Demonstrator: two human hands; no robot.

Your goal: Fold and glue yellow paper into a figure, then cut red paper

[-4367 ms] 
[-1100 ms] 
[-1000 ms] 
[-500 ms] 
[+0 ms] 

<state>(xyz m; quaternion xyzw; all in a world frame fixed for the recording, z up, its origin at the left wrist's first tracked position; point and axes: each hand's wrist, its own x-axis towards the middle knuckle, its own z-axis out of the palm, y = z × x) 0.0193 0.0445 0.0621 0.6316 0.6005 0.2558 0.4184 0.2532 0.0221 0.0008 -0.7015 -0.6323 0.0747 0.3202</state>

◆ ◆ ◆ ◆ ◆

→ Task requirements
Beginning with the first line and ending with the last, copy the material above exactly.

→ Response to this exercise
Demonstrator: two human hands; no robot.

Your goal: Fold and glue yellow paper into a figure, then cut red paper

[-4367 ms] 
[-1100 ms] 
[-1000 ms] 
[-500 ms] 
[+0 ms] 

<state>(xyz m; quaternion xyzw; all in a world frame fixed for the recording, z up, its origin at the left wrist's first tracked position; point and axes: each hand's wrist, its own x-axis towards the middle knuckle, its own z-axis out of the palm, y = z × x) 0.0193 0.0445 0.0621 0.6316 0.6005 0.2558 0.4184 0.2532 0.0221 0.0008 -0.7015 -0.6323 0.0747 0.3202</state>

A complete answer has now been given to the exercise.